Centuries-old Singer sewing machine wins oldest gadget accolade

The oldest gadget title goes to a hand crank Singer sewing machine from the turn of the century. Mike Jefferson emailed to say that it was passed down from his wife’s granny and is still used today.

“Despite its weight, it’s still pressed into service when the need arises,” he wrote. “I admit to being pressed into reluctant service too, after all, someone has to turn the handle!”

The first Singer sewing machine was made in Boston, USA in 1851, and the company opened its first overseas factory in Scotland in 1867. By 1913, Singer had sold more than three million sewing machines worldwide. It’s likely that Mike’s Singer was manufactured around 1870, when Singer opened its first factory in England.

Close behind was a toasted sandwich maker from 1937. Nicky Jackman is the proud owner of this gadget and told me that it originally belonged to her parents.

“It looks like a tiny bed warmer  – those copper things that are used decoratively these days,” she wrote.

“I’m guessing that it dates from 1937, when my parents married as it may have been a wedding present, however, it could be even older. You fill it just like a modern electric toastie maker but lie it on your hob and turn it over when one side is toasted and do the other. Yummy!” 

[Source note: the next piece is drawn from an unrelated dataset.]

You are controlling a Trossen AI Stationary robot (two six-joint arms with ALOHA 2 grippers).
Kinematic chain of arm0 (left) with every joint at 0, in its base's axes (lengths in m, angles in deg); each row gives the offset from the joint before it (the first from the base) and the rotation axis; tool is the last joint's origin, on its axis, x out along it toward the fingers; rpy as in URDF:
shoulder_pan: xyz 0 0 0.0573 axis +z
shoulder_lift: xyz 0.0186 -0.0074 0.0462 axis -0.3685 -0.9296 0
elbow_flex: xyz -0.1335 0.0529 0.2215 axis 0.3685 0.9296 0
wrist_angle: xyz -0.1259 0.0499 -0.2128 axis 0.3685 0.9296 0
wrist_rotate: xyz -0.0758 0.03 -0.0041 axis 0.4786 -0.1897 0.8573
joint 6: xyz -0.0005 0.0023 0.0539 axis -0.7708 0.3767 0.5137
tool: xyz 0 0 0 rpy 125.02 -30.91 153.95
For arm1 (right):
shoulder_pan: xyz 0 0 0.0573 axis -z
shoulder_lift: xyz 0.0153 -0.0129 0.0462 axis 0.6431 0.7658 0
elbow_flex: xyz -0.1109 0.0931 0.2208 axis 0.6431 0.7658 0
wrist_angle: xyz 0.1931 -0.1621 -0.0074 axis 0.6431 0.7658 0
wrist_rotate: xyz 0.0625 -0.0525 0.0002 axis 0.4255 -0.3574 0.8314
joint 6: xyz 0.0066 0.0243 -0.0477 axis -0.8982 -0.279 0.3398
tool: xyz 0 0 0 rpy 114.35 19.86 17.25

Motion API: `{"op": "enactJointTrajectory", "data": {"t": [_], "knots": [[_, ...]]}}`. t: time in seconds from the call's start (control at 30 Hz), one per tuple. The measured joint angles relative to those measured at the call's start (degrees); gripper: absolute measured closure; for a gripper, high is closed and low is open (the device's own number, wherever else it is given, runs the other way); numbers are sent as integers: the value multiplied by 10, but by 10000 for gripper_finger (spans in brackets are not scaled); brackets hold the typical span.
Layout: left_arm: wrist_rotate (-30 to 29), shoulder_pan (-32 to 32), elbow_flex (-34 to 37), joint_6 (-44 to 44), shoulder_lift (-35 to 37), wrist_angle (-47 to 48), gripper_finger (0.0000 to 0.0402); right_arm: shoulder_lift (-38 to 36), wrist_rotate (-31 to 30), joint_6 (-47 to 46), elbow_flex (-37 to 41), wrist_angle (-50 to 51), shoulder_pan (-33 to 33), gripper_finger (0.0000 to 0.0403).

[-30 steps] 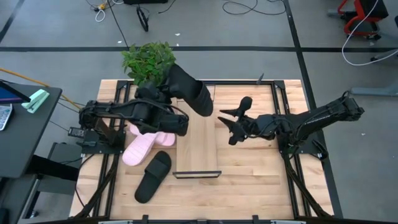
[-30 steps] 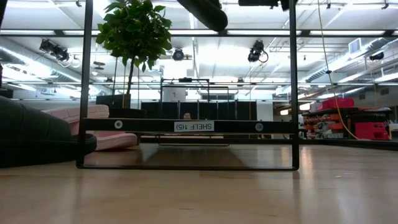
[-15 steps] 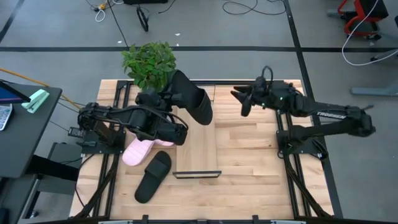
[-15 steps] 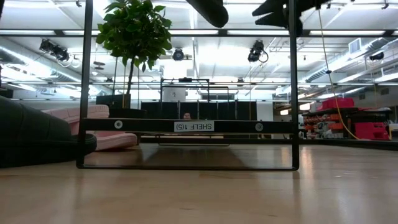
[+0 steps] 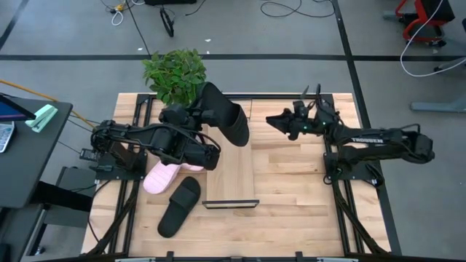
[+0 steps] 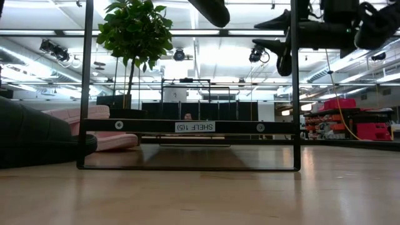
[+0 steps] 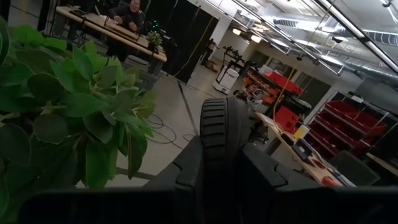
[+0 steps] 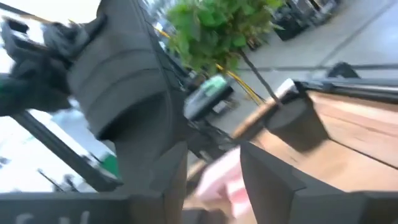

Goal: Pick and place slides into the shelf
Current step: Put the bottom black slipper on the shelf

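My left gripper [image 5: 198,115] is shut on a matte black slide [image 5: 226,115], raised over the far end of the shelf [image 5: 231,175]. The low view shows only that slide's lower tip [image 6: 209,9] above the shelf's black end frame [image 6: 119,125]. The second black slide [image 5: 180,206] lies flat on the table, left of the shelf's near end. Two pale pink slides [image 5: 164,175] lie under the left arm. My right gripper [image 5: 280,121] hangs open in the air right of the shelf's far end, its fingers [image 6: 278,47] touching nothing. My left gripper pinches the black slide between its two fingers [image 7: 186,171], coming level from the table's left. The slide's ribbed edge [image 7: 224,127] stands up between them. The slide is lifted clear and tilted, its lower end [image 5: 240,135] over the shelf board.
A potted plant [image 5: 175,73] stands at the table's far edge, just behind the held slide. Black rails [image 5: 338,182] run along both sides of the wooden table. The shelf board [image 5: 231,164] has nothing on it. People sit at a desk [image 7: 124,12] far beyond the table.
My right gripper has drawn back from beside the shelf's middle toward the table's far right, turning about while staying open. My left gripper has kept the black slide raised over the shelf's far end, hardly shifting.
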Motion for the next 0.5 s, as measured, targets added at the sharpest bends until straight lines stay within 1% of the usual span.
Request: {"op": "enactJointTrajectory", "data": {"t": [0.07, 0.13, 0.3, 0.33, 0.43, 0.5], "knots": [[0, 0, 0, 4, 0, -3, 328, 21, -4, -17, 10, -46, -10, 225], [0, 0, 0, 4, 0, -8, 329, 44, -4, -27, 9, -71, -29, 204], [0, 4, 0, 6, 0, -16, 329, 100, -46, -15, -34, -75, -79, 147], [0, 4, 0, 11, 0, -17, 328, 110, -47, -11, -45, -75, -86, 137], [0, 4, 0, 19, 0, -26, 328, 137, -49, -7, -81, -76, -104, 115], [0, 4, 0, 20, 0, -32, 330, 155, -49, -2, -106, -75, -115, 108]]}}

The oldest electrical gadgets

Plug these in – and they still work!

While the sewing machine and toastie maker are admirable, there’s one thing lacking from these gadgets – electricity.

But the Saga Exceptional community didn’t disappoint, and I was gobsmacked to see how some of your more mature gadgets were still not only working but are also being used in your everyday life. 


1950s: Handheld Hoover Dustette Model 100

It’s great to see brands from yesteryear that are still going strong, like this handheld Hoover.

Owner Stephen Leckstein says that he doesn’t use it very often as the suction isn’t as powerful compared with modern-day vacuum cleaners, but I love that it’s still working all these years down the line. 

Mid-50s: An electric airing cupboard

From the mid-to-late Fifties comes an electric airing cupboard. I have to admit, this was something I’d never heard of so was delighted to discover this old appliance.

Colin Reeve said it was something his mother bought back in the Fifties, but that he still very much uses it these days as he doesn’t have an airing cupboard.

“It did break down a couple of years ago, but it is so simple I was able to fix it myself in minutes,” he told me. 

“While I had it apart, I took the opportunity to rewire it as it still had the old fabric covered mains lead – which was a bit frayed! My main worry is what we’d do if it ever fails completely. There’s nothing like it made these days.” 

1957: Radio valve

Proving that age doesn’t diminish beauty or functionality, this exquisite radio valve from 1957 continues to captivate.

Proud owner John Gould enjoys its melodious tunes every single day. Its enduring sound quality stands as a testament to its lasting craftsmanship.

“The sound it gives out is really nice,” he wrote. 

1960: Ronson Escort hair dryer

It wasn’t just entertainment tech and kitchen appliances you wrote to me about, many of you also had grooming gadgets that were still going strong.

This gorgeous hair dryer caught my attention as it’s still in the original vanity case.

Owner Joan Grant says it’s still operational. I’m now hankering after a hairdryer I can wear over my shoulder. 

1979: Toshiba microwave

Back in 1974, the first domestic microwave hit the UK market, marking a significant leap in kitchen technology.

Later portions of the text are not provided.